ARMmbed / mbed-os-example-mesh-minimal

Simplest Mesh capable test application for mbed OS
Apache License 2.0
38 stars 42 forks source link

[OOB mbed-os-5.4] Run time error (stack overflow) on NCS36510 #56

Closed mray190 closed 7 years ago

mray190 commented 7 years ago

Target: NCS36510 Toolchain: Any Error: Stack overflow. Adjusting the stack and heap sizes prints out varying debug messages but regardless of what size they get set to, it will always fail

Attempted mbed_app.json config:

    "target_overrides": {
        "*": {
            "target.features_add": ["NANOSTACK", "LOWPAN_HOST", "COMMON_PAL"],
            "mbed-mesh-api.6lowpan-nd-panid-filter": "0xffff",            
            "mbed-mesh-api.6lowpan-nd-channel-page": 0,
            "mbed-mesh-api.6lowpan-nd-channel": 12,
            "mbed-mesh-api.6lowpan-nd-device-type": "NET_6LOWPAN_HOST",
            "mbed-mesh-api.6lowpan-nd-channel-mask": "(1<<12)",
            "mbed-mesh-api.thread-config-panid": "0x0700",
            "mbed-mesh-api.thread-master-key": "{0x10, 0x11, 0x22, 0x33, 0x44, 0x55, 0x66, 0x77, 0x88, 0x99, 0xaa, 0xbb, 0xcc, 0xdd, 0xee, 0xff}",
            "mbed-mesh-api.thread-config-channel": 22,
            "mbed-mesh-api.heap-size": 8000,
            "nanostack-hal.event_loop_thread_stack_size": 10000,
            "mbed-trace.enable": true,
            "platform.stdio-convert-newlines": true,
            "platform.stdio-baud-rate": 115200
        }
    }
MarceloSalazar commented 7 years ago

@SeppoTakalo could you please have a look?
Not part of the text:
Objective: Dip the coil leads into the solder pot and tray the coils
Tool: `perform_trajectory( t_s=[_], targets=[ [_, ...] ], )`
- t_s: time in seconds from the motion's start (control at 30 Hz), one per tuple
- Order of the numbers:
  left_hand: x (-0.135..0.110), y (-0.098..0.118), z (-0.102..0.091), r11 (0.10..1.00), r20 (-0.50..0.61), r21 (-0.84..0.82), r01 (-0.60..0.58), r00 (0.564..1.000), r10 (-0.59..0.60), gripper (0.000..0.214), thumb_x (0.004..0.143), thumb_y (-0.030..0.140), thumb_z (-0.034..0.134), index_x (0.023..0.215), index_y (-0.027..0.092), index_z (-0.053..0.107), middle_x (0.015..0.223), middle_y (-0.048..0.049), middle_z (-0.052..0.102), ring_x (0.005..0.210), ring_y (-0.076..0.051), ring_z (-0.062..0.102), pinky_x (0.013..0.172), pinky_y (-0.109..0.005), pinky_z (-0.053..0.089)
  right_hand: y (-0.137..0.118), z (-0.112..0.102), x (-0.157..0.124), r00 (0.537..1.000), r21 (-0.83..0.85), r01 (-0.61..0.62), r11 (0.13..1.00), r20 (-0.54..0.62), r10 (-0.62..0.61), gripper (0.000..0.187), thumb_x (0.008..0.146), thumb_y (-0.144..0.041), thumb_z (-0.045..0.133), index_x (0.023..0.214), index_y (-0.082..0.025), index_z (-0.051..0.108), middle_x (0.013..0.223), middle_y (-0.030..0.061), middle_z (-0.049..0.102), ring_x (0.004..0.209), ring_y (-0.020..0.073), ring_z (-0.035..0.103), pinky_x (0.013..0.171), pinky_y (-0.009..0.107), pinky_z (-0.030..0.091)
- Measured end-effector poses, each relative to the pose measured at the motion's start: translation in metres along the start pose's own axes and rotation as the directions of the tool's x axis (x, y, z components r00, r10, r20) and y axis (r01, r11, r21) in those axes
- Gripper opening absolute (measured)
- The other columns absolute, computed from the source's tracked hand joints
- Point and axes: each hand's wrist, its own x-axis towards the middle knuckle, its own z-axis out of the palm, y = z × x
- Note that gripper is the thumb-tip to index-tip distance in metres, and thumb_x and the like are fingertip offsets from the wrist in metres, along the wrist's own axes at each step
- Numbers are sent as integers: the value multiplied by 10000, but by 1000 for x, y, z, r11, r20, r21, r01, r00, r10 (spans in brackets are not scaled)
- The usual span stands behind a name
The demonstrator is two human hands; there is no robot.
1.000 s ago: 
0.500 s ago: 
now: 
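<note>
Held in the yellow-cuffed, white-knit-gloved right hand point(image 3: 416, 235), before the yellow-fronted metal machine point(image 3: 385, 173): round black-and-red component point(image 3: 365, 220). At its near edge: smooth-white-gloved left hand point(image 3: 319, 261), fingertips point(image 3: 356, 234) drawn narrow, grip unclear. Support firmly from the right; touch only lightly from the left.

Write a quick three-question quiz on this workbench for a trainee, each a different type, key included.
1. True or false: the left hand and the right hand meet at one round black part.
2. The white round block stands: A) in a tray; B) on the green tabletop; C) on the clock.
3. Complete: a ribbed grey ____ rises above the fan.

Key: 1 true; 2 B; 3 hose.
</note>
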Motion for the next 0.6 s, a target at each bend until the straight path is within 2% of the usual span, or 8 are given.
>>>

0xc0170 commented 7 years ago

bump

SeppoTakalo commented 7 years ago

I cannot replicate this.

Without mbed_app.json modifications

Connecting...
connected. IP = 2001:999:10:bbf4:200::

With supplied mbed_app.json

Connecting...
[DBG ][nslp]: connect()
[DBG ][evlp]: event_loop_thread
[DBG ][m6LND]: Link-layer security NOT enabled.
[DBG ][m6LND]: Channel: 12
[DBG ][m6LND]: Channel page: 0
[DBG ][m6LND]: Channel mask: 4096
[INFO][m6LND]: Start 6LoWPAN ND Bootstrap
[DBG ][m6LND]: app_parse_network_event() 0
[INFO][m6LND]: 6LoWPAN ND bootstrap ready
[DBG ][m6LND]: ND Access Point: 2001:999:10:bbf4:0:ff:fe00:8454
[DBG ][m6LND]: ND Prefix 64: 20:01:09:99:00:10:bb:f4
[DBG ][m6LND]: GP IPv6: 2001:999:10:bbf4:200::
[DBG ][m6LND]: MAC 16-bit: ff:ff
[DBG ][m6LND]: PAN ID: 06:91
[DBG ][m6LND]: MAC 64-bit: 00:00:00:00:00:00:00:00
[DBG ][m6LND]: IID (Based on MAC 64-bit address): 02:00:00:00:00:00:00:00
[DBG ][m6LND]: Channel: 12
[DBG ][nslp]: getOwnIpAddress()
[DBG ][nslp]: getOwnIpAddress()
connected. IP = 2001:999:10:bbf4:200::

NOTE: Device I'm using does not have MAC address. Therefore the IPv6 address ends in :: (all zeroes)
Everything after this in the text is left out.